Work to complete:
Using the records below, transcribe word for word the stretch from the line that contains "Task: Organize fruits" through the line that contains "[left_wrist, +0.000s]", both end lines included, and nothing else.

Source data:
=== Begin Enclosure ===

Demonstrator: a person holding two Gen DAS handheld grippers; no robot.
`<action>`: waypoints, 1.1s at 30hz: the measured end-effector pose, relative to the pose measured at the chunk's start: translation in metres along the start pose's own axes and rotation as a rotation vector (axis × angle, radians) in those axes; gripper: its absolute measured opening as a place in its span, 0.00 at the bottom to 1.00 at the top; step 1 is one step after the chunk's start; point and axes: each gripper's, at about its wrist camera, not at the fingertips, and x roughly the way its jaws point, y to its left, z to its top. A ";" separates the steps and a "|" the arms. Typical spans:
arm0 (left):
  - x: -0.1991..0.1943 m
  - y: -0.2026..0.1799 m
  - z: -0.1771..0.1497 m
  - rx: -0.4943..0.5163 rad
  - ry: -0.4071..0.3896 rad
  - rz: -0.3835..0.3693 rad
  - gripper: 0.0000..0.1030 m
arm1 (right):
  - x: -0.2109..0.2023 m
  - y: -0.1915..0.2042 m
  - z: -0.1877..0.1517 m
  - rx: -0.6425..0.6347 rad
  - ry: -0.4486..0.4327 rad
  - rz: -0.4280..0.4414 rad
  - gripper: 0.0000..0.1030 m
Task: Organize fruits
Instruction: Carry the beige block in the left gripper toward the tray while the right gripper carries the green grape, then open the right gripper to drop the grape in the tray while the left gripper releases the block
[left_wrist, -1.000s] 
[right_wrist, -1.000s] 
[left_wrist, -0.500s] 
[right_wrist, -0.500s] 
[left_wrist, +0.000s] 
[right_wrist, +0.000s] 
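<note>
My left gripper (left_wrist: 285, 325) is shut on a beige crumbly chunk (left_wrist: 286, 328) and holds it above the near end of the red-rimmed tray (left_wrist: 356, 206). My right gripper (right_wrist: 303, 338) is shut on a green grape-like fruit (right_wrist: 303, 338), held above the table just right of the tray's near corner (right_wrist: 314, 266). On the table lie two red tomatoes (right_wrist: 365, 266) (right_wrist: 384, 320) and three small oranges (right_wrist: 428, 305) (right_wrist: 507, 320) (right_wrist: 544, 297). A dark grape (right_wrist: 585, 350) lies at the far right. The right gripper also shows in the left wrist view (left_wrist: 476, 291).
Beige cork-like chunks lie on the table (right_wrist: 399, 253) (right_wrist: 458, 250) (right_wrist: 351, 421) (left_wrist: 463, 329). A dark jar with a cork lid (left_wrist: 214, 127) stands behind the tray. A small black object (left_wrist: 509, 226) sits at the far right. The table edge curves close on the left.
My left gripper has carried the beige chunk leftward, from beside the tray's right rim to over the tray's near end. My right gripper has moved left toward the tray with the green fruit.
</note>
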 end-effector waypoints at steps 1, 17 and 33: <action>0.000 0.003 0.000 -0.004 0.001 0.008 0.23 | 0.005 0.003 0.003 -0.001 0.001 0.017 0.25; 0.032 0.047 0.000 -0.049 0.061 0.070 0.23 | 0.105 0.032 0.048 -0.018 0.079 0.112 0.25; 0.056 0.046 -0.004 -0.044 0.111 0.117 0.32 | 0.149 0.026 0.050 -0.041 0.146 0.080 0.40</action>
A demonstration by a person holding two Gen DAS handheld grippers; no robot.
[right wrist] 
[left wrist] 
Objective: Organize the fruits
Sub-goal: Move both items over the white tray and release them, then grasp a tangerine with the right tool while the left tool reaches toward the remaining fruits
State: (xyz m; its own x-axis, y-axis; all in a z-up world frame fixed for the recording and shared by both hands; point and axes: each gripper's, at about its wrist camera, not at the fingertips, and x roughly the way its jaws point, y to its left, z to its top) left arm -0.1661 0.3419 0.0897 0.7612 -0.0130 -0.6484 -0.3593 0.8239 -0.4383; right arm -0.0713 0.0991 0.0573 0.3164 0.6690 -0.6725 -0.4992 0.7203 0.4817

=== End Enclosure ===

Output for this task:
Task: Organize fruits
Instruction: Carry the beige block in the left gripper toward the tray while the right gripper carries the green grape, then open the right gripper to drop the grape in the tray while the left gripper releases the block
[left_wrist, -1.000s] 
[right_wrist, -1.000s] 
[left_wrist, -0.500s] 
[right_wrist, -0.500s] 
[left_wrist, +0.000s] 

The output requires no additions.